__WORK ITEM__: Images in the data are to be skipped, while every line is restated exactly as written.

┌──

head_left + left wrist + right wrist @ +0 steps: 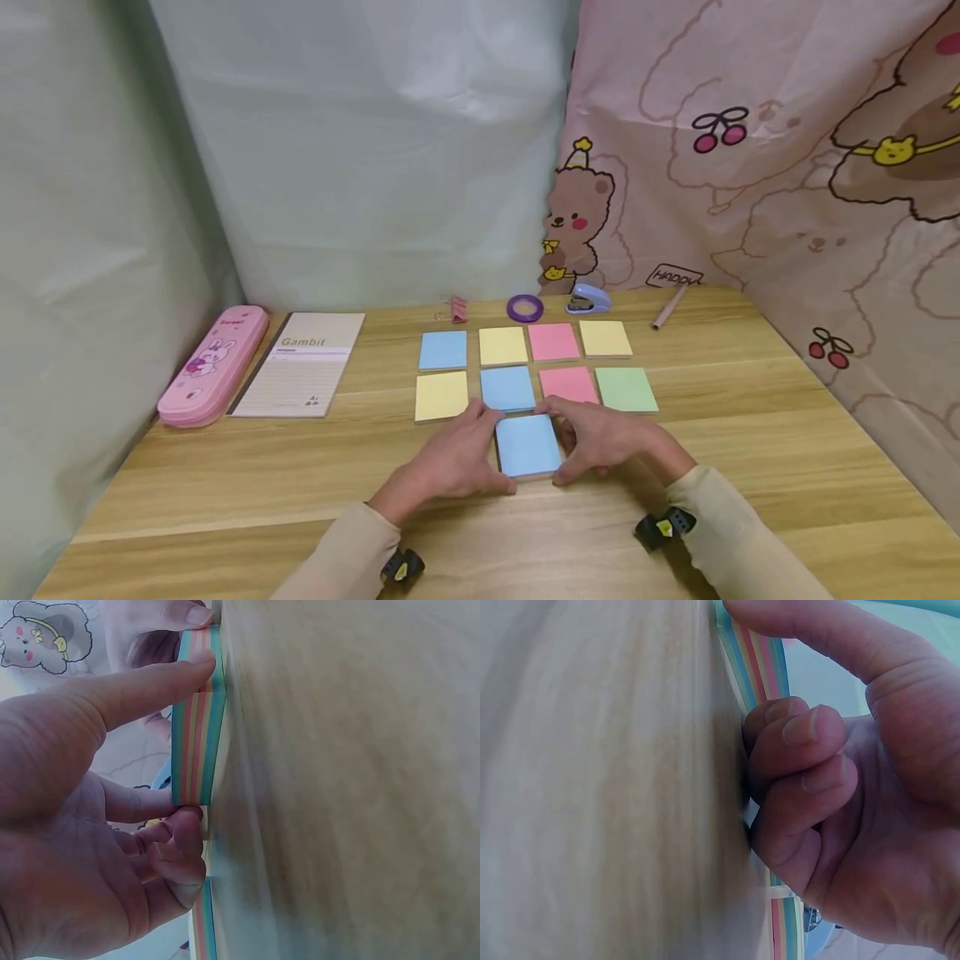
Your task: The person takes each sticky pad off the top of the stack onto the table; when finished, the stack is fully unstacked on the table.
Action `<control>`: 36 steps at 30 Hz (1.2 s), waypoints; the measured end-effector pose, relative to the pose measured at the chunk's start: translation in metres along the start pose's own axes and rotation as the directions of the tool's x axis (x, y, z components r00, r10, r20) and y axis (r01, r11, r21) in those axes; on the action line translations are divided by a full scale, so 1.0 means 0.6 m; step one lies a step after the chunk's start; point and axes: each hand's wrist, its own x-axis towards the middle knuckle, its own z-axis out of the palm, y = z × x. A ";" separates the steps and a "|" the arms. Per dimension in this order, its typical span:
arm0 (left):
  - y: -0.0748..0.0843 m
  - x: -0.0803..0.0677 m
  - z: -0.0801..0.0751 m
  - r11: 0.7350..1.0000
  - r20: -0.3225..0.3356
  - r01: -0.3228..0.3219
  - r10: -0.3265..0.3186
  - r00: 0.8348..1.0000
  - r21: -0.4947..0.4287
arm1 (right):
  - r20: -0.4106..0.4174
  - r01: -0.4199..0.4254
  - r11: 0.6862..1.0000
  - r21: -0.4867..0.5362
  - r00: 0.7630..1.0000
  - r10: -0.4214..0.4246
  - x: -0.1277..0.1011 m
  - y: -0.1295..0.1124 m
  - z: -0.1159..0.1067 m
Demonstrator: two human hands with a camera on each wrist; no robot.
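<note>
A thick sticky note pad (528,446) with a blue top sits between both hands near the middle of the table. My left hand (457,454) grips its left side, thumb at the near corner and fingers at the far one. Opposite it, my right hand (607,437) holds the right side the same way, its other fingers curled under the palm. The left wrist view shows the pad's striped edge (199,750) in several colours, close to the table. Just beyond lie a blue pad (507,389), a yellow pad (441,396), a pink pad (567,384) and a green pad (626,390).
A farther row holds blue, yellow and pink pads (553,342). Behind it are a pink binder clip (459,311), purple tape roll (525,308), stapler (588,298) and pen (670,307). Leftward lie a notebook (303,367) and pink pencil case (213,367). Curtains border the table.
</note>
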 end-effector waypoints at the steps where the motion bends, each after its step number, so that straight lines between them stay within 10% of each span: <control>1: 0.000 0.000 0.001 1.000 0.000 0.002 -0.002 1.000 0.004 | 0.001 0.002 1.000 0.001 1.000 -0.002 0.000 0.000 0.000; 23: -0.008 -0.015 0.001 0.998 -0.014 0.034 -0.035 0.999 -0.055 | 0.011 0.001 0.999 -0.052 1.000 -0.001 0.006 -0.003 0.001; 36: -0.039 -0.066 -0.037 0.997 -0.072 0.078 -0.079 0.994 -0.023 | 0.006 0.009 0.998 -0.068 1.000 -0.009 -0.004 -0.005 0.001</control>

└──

__ANSWER SECTION__:
head_left + left wrist + right wrist @ +0 steps: 
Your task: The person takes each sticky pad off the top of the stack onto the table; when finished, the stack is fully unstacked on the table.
Action `<control>`: 36 steps at 30 Hz (1.2 s), waypoints; the measured end-effector pose, relative to the pose measured at the chunk's start: translation in metres along the start pose's own axes and rotation as the directions of the tool's x axis (x, y, z components r00, r10, r20) and y axis (r01, r11, r21) in those axes; on the action line translations are divided by a full scale, so 1.0 means 0.6 m; step one lies a step after the chunk's start; point and axes: each hand's wrist, its own x-axis towards the middle knuckle, its own z-axis out of the palm, y = z × x. A ";" separates the steps and a "|" the arms. Per dimension in this order, its typical span:
arm0 (left):
  - y: -0.0748..0.0843 m
  - x: -0.0803..0.0677 m
  - z: -0.0801..0.0751 m
  - r11: 0.7350..1.0000
  - r20: -0.3225..0.3356
  - r01: -0.3228..0.3219
  - r10: -0.3265..0.3186
  - r00: 0.8348..1.0000
  - r21: -0.4947..0.4287
arm1 (right):
  - r20: -0.4106..0.4174
  - r01: -0.4199..0.4254
  - r11: 0.6862..1.0000
  - r21: -0.4867..0.5362
  - r00: 0.7630..1.0000
  - r10: -0.4214..0.4246
  - x: -0.1277..0.1011 m
  - y: -0.1295..0.1124 m
  - z: -0.1159..0.1067 m
Demonstrator: two human hands with a camera on each wrist; no robot.
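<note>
A thick sticky note pad (528,446) with a blue top sits between both hands near the middle of the table. My left hand (457,454) grips its left side, thumb at the near corner and fingers at the far one. Opposite it, my right hand (607,437) holds the right side the same way, its other fingers curled under the palm. The left wrist view shows the pad's striped edge (199,750) in several colours, close to the table. Just beyond lie a blue pad (507,389), a yellow pad (441,396), a pink pad (567,384) and a green pad (626,390).
A farther row holds blue, yellow and pink pads (553,342). Behind it are a pink binder clip (459,311), purple tape roll (525,308), stapler (588,298) and pen (670,307). Leftward lie a notebook (303,367) and pink pencil case (213,367). Curtains border the table.
</note>
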 end-effector waypoints at the steps where the motion bends, each after its step number, so that straight lines between them stay within 10% of each span: <control>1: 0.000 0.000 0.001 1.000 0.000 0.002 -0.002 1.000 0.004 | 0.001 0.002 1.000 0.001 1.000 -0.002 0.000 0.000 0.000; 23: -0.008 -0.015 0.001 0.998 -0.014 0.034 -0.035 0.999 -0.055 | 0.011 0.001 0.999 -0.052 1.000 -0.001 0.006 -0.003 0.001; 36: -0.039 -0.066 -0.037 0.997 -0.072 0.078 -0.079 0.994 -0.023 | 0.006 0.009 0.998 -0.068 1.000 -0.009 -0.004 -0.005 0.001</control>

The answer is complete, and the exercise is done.